The creature, walking erect and carrying a stick in one hand, advanced at a slow, lumbering gait. It walked directly toward the gryfs who moved aside, as though afraid. Tarzan watched intently. The Tor-o-don was now quite close to one of the triceratops. It swung its head and snapped at him viciously. Instantly the Tor-o-don sprang in and commenced to belabor the huge beast across the face with his stick. To the ape-man’s amazement the gryf, that might have annihilated the comparatively puny Tor-o-don instantly in any of a dozen ways, cringed like a whipped cur.
“Whee-oo! Whee-oo!” shouted the Tor-o-don and the gryf came slowly toward him. A whack on the median horn brought it to a stop. Then the Tor-o-don walked around behind it, clambered up its tail and seated himself astraddle of the huge back. “Whee-oo!” he shouted and prodded the beast with a sharp point of his stick. The gryf commenced to move off.

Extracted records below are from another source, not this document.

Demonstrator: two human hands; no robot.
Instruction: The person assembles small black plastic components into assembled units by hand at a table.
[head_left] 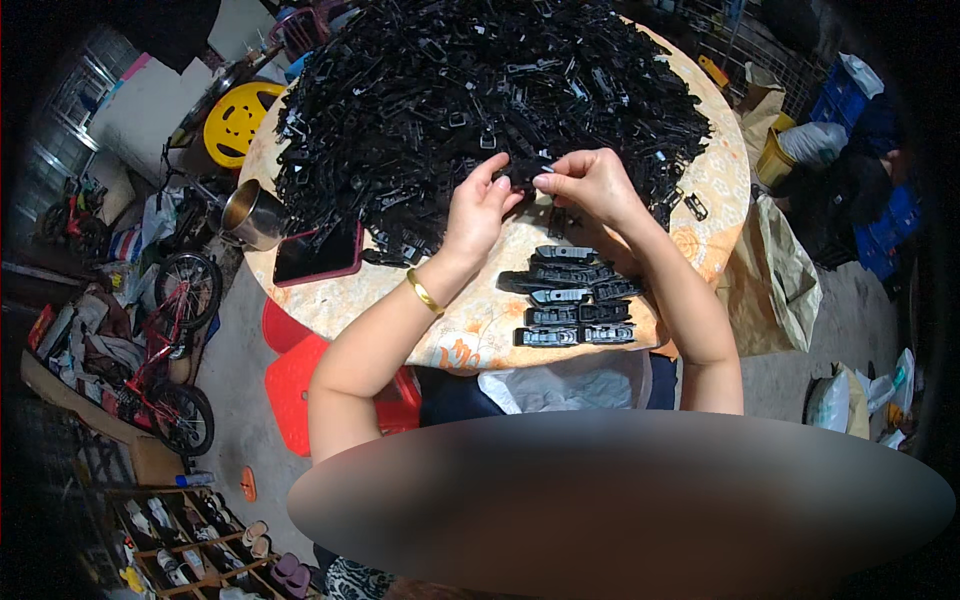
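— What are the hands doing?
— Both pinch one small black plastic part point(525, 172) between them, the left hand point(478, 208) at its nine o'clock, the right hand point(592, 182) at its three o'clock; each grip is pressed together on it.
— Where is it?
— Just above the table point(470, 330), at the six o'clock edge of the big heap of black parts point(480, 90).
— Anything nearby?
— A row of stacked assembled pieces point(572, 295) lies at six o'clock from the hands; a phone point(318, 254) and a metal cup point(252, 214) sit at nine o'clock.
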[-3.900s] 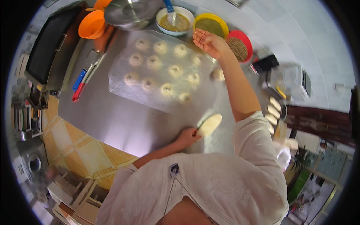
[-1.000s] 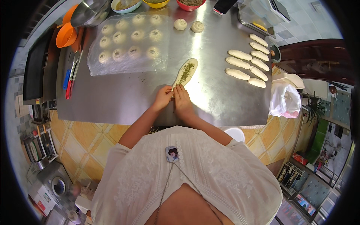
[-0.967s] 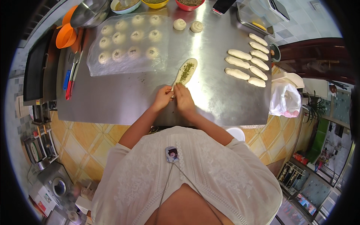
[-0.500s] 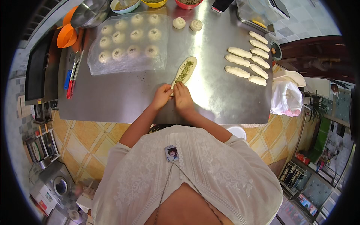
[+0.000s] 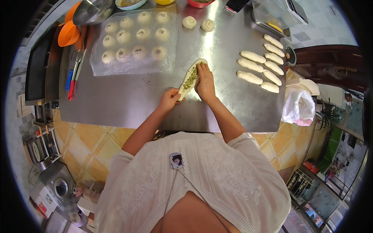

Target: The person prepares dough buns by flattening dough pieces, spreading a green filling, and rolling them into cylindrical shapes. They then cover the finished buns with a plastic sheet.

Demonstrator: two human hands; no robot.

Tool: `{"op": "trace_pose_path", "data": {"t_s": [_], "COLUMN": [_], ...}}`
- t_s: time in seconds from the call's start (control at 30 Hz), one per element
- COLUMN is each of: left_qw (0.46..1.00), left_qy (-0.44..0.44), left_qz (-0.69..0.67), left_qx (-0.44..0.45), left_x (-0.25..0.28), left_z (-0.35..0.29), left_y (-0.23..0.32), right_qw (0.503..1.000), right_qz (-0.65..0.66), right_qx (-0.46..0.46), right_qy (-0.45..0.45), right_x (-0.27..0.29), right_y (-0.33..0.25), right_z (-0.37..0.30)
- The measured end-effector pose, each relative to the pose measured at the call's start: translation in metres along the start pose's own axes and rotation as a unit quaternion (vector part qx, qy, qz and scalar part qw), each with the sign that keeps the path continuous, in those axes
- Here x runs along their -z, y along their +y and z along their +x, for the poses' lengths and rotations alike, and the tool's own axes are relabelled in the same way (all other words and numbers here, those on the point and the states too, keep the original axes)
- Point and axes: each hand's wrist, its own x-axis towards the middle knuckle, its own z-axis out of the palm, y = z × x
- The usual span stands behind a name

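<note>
A long flattened strip of dough [image 5: 185, 86] lies slantwise on the steel table, with green chopped filling [image 5: 190, 79] spread along its middle. My left hand [image 5: 169, 98] pinches the near end of the strip between thumb and fingers. Along the strip's far right edge lies my right hand [image 5: 205, 80], its fingers stretched out on the dough and filling near the far end. Two coiled dough rolls [image 5: 189, 22] sit farther back. To the right are several plain dough logs [image 5: 250, 77] in two columns.
Several round filled buns [image 5: 140, 34] rest under a clear plastic sheet [image 5: 132, 70] at the back left. Tongs [image 5: 74, 79] and orange cups [image 5: 68, 34] stand left of it. Bowls [image 5: 130, 4] line the far edge; a white plastic bag [image 5: 298, 106] hangs at the right.
My right hand has moved from the near end up the strip to its far right edge. My left hand stays at the near end. The view has shifted slightly.
</note>
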Motion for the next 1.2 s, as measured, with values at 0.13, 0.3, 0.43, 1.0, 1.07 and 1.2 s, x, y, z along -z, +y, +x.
{"op": "trace_pose_path", "data": {"t_s": [0.13,0.3,0.43,1.0,1.07,1.2], "left_qw": [1.000,1.000,1.000,0.999,0.998,0.999], "left_qy": [0.001,-0.002,-0.004,0.010,0.022,0.037], "left_qz": [0.003,-0.007,-0.003,-0.051,-0.058,-0.019], "left_qx": [0.005,0.003,0.004,-0.009,-0.017,-0.026], "left_x": [-0.003,-0.002,0.001,-0.007,-0.007,-0.009], "left_z": [-0.003,0.000,0.001,-0.007,-0.007,-0.007], "left_y": [0.004,0.001,-0.005,0.003,-0.002,0.002], "right_qw": [0.986,0.932,0.964,0.996,0.994,0.995], "right_qz": [0.058,0.198,0.119,0.036,0.010,0.052], "right_qx": [-0.153,-0.262,-0.172,0.026,0.048,0.022], "right_qy": [0.041,-0.152,-0.165,-0.077,-0.096,-0.085], "right_x": [0.014,0.006,0.009,0.004,0.005,0.019], "right_y": [0.029,0.044,0.037,0.031,0.030,0.053], "right_z": [0.047,0.061,0.048,0.042,0.041,0.058]}}
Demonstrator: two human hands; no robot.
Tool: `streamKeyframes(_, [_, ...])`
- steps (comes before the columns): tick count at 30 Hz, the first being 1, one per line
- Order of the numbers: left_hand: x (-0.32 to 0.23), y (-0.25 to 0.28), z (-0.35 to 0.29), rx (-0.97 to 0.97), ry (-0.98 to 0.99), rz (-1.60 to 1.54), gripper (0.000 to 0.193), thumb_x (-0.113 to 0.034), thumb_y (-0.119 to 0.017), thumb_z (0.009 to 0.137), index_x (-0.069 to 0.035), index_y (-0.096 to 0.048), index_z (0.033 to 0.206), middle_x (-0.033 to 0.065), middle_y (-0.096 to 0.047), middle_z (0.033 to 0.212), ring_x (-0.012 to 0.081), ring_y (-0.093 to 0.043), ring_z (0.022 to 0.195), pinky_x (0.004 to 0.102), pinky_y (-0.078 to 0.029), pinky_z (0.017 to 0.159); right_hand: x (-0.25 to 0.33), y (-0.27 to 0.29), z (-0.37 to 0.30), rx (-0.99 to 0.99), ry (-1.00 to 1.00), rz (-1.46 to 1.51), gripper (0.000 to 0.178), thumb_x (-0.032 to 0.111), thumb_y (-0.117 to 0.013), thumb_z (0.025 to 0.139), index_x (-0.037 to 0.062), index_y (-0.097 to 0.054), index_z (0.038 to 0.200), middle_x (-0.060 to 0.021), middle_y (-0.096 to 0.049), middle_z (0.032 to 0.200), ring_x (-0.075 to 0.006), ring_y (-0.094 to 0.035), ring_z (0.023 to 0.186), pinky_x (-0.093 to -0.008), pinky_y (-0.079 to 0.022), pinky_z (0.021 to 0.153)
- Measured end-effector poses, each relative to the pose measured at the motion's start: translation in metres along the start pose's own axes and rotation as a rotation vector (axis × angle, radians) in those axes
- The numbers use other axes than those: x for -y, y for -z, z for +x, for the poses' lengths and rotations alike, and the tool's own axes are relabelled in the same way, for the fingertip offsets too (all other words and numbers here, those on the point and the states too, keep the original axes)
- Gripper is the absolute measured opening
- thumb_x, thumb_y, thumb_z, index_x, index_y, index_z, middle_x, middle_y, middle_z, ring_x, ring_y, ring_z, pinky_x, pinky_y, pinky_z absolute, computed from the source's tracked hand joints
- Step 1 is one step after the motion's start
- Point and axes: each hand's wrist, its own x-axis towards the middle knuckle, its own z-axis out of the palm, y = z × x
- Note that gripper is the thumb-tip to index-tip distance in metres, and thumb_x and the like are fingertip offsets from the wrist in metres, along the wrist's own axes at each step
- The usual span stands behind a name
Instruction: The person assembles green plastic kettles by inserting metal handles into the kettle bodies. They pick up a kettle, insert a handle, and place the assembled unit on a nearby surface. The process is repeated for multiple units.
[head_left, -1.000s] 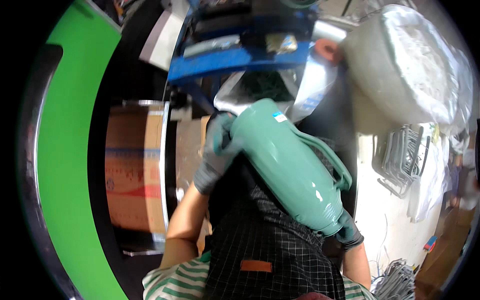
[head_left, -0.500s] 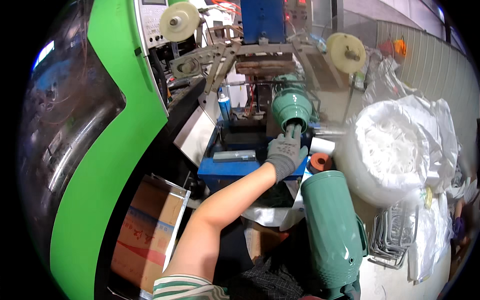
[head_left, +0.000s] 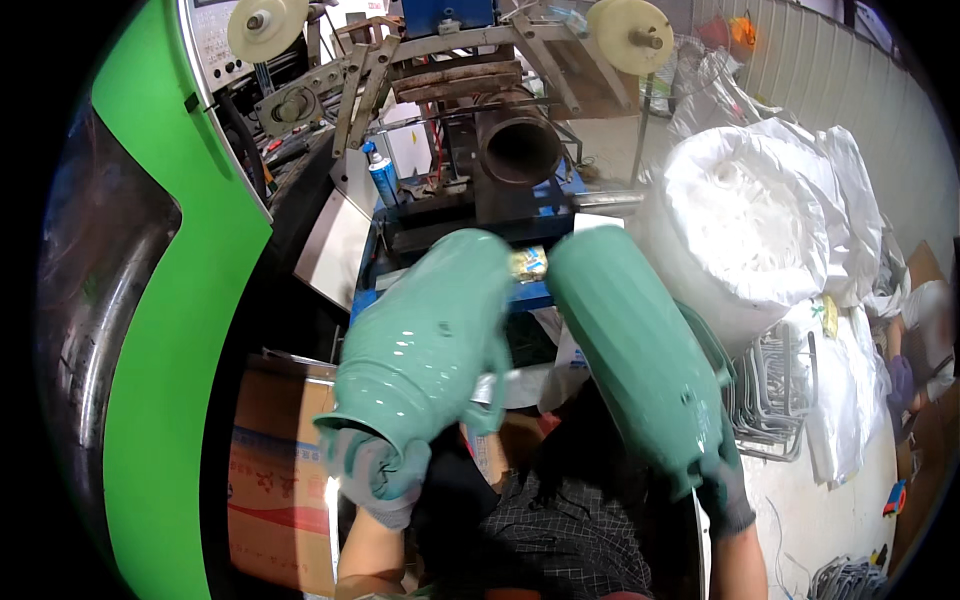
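In my left hand (head_left: 385,475), gloved in grey, is a glossy green thermos jug shell (head_left: 425,335) with a side handle. The fingers grip it at its flared mouth, some of them inside, and its wide end points away from me. My right hand (head_left: 725,490), also gloved, is closed around the narrow near end of a second green thermos jug shell (head_left: 635,340). Both shells lie tilted above my lap, side by side with a gap between them. Beyond them a dark hollow metal cylinder (head_left: 520,150) on the machine faces me, with nothing fitted over it.
A blue bench (head_left: 365,295) carries the machine, with a blue spray can (head_left: 382,178) beside it. At right stand a large white sack (head_left: 680,240) of white scraps and a stack of bent metal wire frames (head_left: 775,395). A cardboard box (head_left: 275,500) sits lower left, below a green machine panel (head_left: 180,300).
My left hand has taken the first thermos jug shell off the machine's cylinder and drawn it toward me. The second shell, in my right hand, has risen forward. The view has shifted.
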Motion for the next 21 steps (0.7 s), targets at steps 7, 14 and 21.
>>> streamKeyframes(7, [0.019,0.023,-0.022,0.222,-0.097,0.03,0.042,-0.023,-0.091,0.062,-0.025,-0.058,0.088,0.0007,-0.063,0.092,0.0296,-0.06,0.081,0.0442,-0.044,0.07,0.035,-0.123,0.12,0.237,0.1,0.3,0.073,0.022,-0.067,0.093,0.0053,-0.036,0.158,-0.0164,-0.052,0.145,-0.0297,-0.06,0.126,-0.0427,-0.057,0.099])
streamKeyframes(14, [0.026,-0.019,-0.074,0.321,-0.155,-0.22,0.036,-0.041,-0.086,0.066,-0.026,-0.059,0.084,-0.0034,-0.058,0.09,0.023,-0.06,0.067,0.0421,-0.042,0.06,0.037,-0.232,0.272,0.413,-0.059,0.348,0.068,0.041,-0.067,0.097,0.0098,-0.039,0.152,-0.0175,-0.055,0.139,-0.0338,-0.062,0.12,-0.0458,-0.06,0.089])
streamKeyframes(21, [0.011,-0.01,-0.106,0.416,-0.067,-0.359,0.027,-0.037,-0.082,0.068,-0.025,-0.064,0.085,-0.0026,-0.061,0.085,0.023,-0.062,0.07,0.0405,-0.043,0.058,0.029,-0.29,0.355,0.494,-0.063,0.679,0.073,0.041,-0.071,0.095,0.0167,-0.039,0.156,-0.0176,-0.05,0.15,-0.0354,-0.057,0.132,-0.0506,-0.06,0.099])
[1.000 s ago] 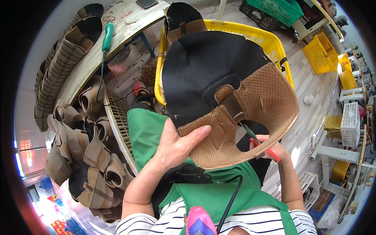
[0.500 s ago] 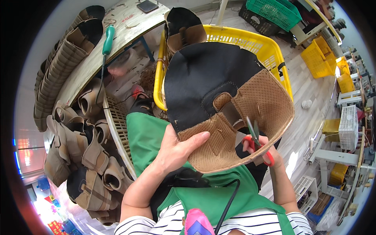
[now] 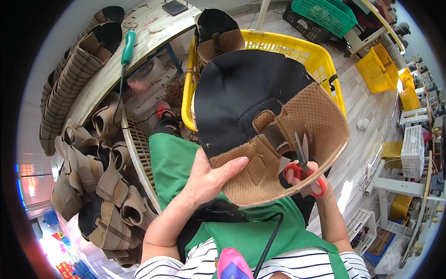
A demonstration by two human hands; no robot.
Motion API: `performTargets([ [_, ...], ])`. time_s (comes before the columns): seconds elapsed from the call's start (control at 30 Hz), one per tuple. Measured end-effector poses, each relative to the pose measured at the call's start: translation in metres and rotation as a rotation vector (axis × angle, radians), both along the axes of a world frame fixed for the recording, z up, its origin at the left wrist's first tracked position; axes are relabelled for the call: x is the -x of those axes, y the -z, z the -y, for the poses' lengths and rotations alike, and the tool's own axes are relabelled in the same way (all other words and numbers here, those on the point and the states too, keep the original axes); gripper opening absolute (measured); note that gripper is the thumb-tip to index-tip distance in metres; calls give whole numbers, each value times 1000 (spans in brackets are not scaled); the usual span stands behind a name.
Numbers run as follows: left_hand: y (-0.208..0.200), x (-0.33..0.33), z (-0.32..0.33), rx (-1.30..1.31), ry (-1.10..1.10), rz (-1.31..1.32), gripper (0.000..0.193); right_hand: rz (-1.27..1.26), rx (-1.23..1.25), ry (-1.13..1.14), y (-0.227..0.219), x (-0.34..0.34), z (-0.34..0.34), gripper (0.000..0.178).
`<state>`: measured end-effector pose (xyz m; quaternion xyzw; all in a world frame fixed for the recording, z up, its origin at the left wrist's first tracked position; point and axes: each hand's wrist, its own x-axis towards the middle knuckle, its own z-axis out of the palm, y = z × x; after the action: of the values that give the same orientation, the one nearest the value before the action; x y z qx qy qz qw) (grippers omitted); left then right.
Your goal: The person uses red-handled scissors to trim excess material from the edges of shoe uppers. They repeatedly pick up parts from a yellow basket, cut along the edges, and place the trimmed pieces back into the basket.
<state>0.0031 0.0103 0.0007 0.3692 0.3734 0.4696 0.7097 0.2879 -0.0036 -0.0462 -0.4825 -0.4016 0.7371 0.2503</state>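
A large curved, stitched piece (image 3: 241, 88), smooth black at the top and tan mesh below, is tilted before me. My left hand (image 3: 206, 179) grips its lower left edge, the thumb over the tan mesh and the other fingers hidden behind. Red-handled scissors (image 3: 303, 153) are in my right hand (image 3: 313, 174), fingers through the loops. Their blades stand apart in a narrow V, pointing up over the tan mesh to the right of a slot. Short loose thread ends stick out of the mesh near the blades and left of the slot.
Behind the piece stands a yellow basket (image 3: 338, 95) with a similar black-and-tan piece (image 3: 218, 35) at its rim. A worktable (image 3: 153, 18) at upper left carries a phone (image 3: 174, 7), a green-handled tool (image 3: 128, 46) and stacked beige pieces (image 3: 74, 83). More beige pieces (image 3: 111, 186) are heaped at left.
The scissor blades have spread a little wider and their tips have shifted slightly up. My left hand and the black-and-tan piece have hardly moved.
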Motion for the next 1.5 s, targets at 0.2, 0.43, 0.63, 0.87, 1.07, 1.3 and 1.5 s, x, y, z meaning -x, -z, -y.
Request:
performTargets([
  [0.2,-2,-2,1,-4,-31,-43,36,28,113,110,8,-19,10,27],
  [0.43,-4,4,-2,-46,-86,-66,32,655,-847,-88,9,-4,17,36],
  [0.63,-4,4,-4,-8,-46,7,32,328,-472,307,41,1,33,46],
  [0.87,3,9,-4,30,-10,142,35,642,-742,111,6,20,21,32],
  [1.07,5,8,-3,25,-13,119,34,205,-148,572,28,6,34,30],
  [1.3,7,-3,-1,6,-33,-5,35,869,-932,97,22,17,18,32],
  [1.5,10,-12,0,-31,1,-113,32,729,-835,151,28,26,13,27],
])
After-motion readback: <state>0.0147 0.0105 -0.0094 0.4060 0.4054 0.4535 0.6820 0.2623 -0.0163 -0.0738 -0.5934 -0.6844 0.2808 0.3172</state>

So rapt had Tarzan been in the scene below him that he had given no thought to escape, for he realized that for him and Pan-at-lee time had in these brief moments turned back countless ages to spread before their eyes a page of the dim and distant past. They two had looked upon the first man and his primitive beasts of burden.
And now the ridden gryf halted and looked up at them, bellowing. It was sufficient. The creature had warned its master of their presence. Instantly the Tor-o-don urged the beast close beneath the tree which held them, at the same time leaping to his feet upon the horny back. Tarzan saw the bestial face, the great fangs, the mighty muscles. From the loins of such had sprung the human race—and only from such could it have sprung, for only such as this might have survived the horrid dangers of the age that was theirs.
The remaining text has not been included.